Exercise requirements
For the data that follows, print the line with "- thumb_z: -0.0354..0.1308", the line with "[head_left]", and all lines between them, exactly as they stand. Omit pictures and add nothing.

Available data
---*---
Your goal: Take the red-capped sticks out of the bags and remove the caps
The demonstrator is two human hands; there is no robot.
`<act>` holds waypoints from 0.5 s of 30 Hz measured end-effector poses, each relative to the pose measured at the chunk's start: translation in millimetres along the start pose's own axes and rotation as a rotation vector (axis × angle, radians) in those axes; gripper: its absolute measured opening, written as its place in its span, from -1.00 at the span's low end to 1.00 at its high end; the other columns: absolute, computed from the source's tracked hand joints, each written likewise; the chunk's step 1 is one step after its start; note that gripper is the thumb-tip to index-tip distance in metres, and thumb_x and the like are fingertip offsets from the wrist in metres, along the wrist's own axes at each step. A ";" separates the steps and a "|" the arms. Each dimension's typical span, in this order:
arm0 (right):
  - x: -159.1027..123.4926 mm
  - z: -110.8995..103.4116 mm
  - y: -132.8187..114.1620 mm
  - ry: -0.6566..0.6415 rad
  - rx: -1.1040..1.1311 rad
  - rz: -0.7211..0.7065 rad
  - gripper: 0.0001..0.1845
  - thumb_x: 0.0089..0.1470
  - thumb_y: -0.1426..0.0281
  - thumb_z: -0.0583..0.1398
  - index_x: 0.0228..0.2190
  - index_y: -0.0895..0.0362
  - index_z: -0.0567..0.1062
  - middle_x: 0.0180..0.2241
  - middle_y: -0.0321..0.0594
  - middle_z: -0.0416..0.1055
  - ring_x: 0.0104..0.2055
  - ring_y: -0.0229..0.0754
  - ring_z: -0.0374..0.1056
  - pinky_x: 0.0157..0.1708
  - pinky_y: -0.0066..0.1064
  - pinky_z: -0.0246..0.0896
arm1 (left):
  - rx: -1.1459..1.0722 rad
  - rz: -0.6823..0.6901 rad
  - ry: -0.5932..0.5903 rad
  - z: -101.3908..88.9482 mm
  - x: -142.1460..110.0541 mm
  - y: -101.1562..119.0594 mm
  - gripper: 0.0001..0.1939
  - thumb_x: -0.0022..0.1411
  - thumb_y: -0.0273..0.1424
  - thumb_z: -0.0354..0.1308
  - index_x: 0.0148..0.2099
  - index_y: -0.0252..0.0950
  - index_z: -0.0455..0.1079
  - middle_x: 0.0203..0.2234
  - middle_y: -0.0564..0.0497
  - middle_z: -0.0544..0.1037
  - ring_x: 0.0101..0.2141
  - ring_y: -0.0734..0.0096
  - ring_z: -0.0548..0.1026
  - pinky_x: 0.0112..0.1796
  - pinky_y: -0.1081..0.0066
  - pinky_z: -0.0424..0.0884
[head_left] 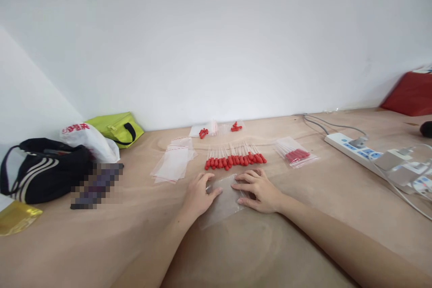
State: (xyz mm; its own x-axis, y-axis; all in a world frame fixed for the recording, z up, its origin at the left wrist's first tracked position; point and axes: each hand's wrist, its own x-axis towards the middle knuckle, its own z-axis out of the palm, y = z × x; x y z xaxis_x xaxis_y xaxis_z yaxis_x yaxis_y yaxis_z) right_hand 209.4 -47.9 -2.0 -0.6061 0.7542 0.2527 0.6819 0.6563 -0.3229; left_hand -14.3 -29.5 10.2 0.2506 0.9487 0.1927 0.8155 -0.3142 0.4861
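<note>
My left hand and my right hand both rest on a clear plastic bag lying flat on the wooden table. The fingers of each hand are stretched out and press on the bag's upper part. Just beyond the hands lies a row of several thin droppers with red bulbs. A stack of empty clear zip bags sits to the left of the row. To the right lies a filled bag of red-bulbed droppers.
Loose red bulbs and more lie near the wall. A black striped bag, a white plastic bag and a green pouch stand at the left. A white power strip with cables runs at the right, beside a red box.
</note>
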 end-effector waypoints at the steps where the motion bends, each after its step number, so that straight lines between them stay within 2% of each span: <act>1: 0.0 0.2 -0.7 0.022 0.010 -0.027 -0.58 0.02 0.08 0.06 -0.07 -0.09 0.36 -0.05 -0.18 0.31 -0.03 -0.09 0.14 -0.05 -0.12 -0.15 | -0.005 -0.023 -0.046 -1.3 -1.1 0.7 -0.69 -0.03 -0.27 0.16 -0.21 -0.27 0.33 -0.34 -0.03 0.48 -0.31 0.27 0.43 -0.31 0.31 0.34; 4: -1.0 1.4 1.2 0.197 -0.002 -0.050 -0.66 0.03 0.15 0.08 -0.15 -0.06 0.42 -0.15 -0.20 0.38 -0.10 -0.13 0.20 -0.04 -0.15 -0.16 | -0.016 -0.012 -0.175 -4.9 -3.8 2.6 -0.86 -0.01 -0.29 0.11 -0.42 -0.26 0.33 -0.53 0.05 0.46 -0.46 0.34 0.42 -0.44 0.39 0.30; 5: -1.9 1.1 4.6 0.290 -0.028 -0.021 -0.70 0.04 0.19 0.08 -0.19 -0.04 0.44 -0.19 -0.20 0.39 -0.14 -0.15 0.22 -0.05 -0.17 -0.15 | -0.031 0.002 -0.174 -6.6 -3.3 1.7 -0.86 0.01 -0.30 0.08 -0.47 -0.26 0.31 -0.56 0.06 0.45 -0.48 0.36 0.41 -0.47 0.41 0.29; 7: -4.9 -2.3 17.2 0.497 -0.114 0.102 -0.77 0.06 0.26 0.08 -0.28 0.01 0.49 -0.27 -0.18 0.41 -0.21 -0.17 0.24 -0.09 -0.20 -0.14 | -0.087 -0.007 -0.062 -12.4 0.8 -5.1 -0.84 0.06 -0.29 0.01 -0.47 -0.25 0.29 -0.59 0.08 0.44 -0.51 0.39 0.40 -0.47 0.43 0.29; 9: -10.1 -9.9 37.6 0.683 -0.223 0.301 -0.78 0.05 0.29 0.07 -0.35 0.04 0.50 -0.31 -0.16 0.41 -0.23 -0.15 0.23 -0.11 -0.20 -0.14 | -0.133 -0.096 0.159 -23.0 8.6 -19.7 -0.80 0.10 -0.24 -0.05 -0.41 -0.24 0.28 -0.56 0.08 0.45 -0.49 0.40 0.42 -0.44 0.44 0.31; 11: -17.4 -20.2 62.9 0.797 -0.336 0.591 -0.74 0.03 0.26 0.06 -0.38 0.09 0.50 -0.30 -0.13 0.40 -0.21 -0.10 0.21 -0.11 -0.14 -0.18 | -0.114 -0.252 0.402 -37.8 17.4 -40.8 -0.80 0.08 -0.23 -0.03 -0.35 -0.25 0.28 -0.48 0.03 0.48 -0.42 0.36 0.45 -0.39 0.44 0.32; 13: -26.4 -30.2 88.6 0.826 -0.403 0.951 -0.67 0.02 0.22 0.02 -0.31 0.12 0.47 -0.26 -0.07 0.38 -0.14 0.00 0.17 -0.11 -0.06 -0.21 | -0.008 -0.443 0.503 -53.5 24.4 -64.1 -0.80 0.08 -0.24 -0.02 -0.32 -0.26 0.28 -0.43 -0.02 0.50 -0.38 0.28 0.46 -0.36 0.40 0.32; 15: -35.9 -37.2 111.5 0.727 -0.400 1.205 -0.53 -0.05 0.10 0.03 -0.21 0.16 0.43 -0.18 0.01 0.35 -0.07 0.10 0.13 -0.13 -0.02 -0.17 | 0.124 -0.607 0.505 -65.4 27.9 -84.7 -0.76 0.08 -0.22 0.00 -0.27 -0.27 0.28 -0.37 -0.10 0.50 -0.30 0.16 0.46 -0.32 0.31 0.32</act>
State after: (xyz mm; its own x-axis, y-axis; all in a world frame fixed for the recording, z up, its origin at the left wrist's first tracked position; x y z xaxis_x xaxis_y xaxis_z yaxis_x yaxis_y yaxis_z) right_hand 322.4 -0.9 -13.1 0.6544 0.6057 0.4526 0.7553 -0.4957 -0.4287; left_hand -110.5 21.3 30.1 -0.4980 0.8129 0.3019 0.7933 0.2865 0.5371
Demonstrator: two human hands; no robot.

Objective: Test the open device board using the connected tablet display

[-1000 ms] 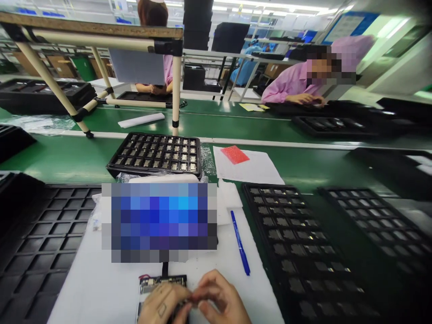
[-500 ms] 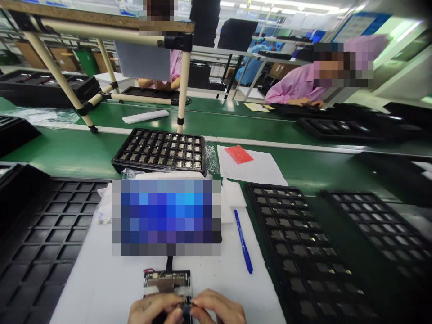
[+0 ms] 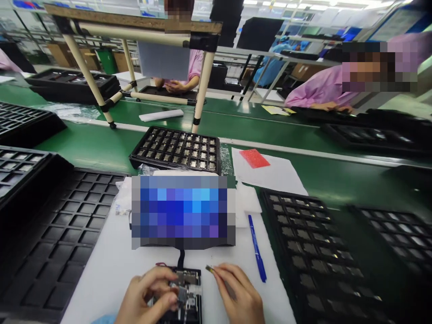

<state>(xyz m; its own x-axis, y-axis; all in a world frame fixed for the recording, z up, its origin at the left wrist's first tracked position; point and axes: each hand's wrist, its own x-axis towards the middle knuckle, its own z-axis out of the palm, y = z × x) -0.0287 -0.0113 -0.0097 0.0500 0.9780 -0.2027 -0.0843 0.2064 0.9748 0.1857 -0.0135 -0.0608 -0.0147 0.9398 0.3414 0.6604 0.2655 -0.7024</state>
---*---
Task result
  - thumb_z: -0.0354..0.1308
  - index_x: 0.0148..0.2099
  - index_y: -0.0252..0.0950
  - index_z: -0.0455..0.1079
  - middle_x: 0.0203..0.2234
  - middle_y: -0.0564..0.0497
  - middle_z: -0.0544..0.1037
  - ring_x: 0.0101..0.2141
  - ring_y: -0.0734..0.0096
  - ring_z: -0.0548..0.1026
  - pinky_x: 0.0112..0.1796
  - pinky_y: -0.1081..0.0066
  - pinky_z: -0.0424..0.0884
[head_left] 

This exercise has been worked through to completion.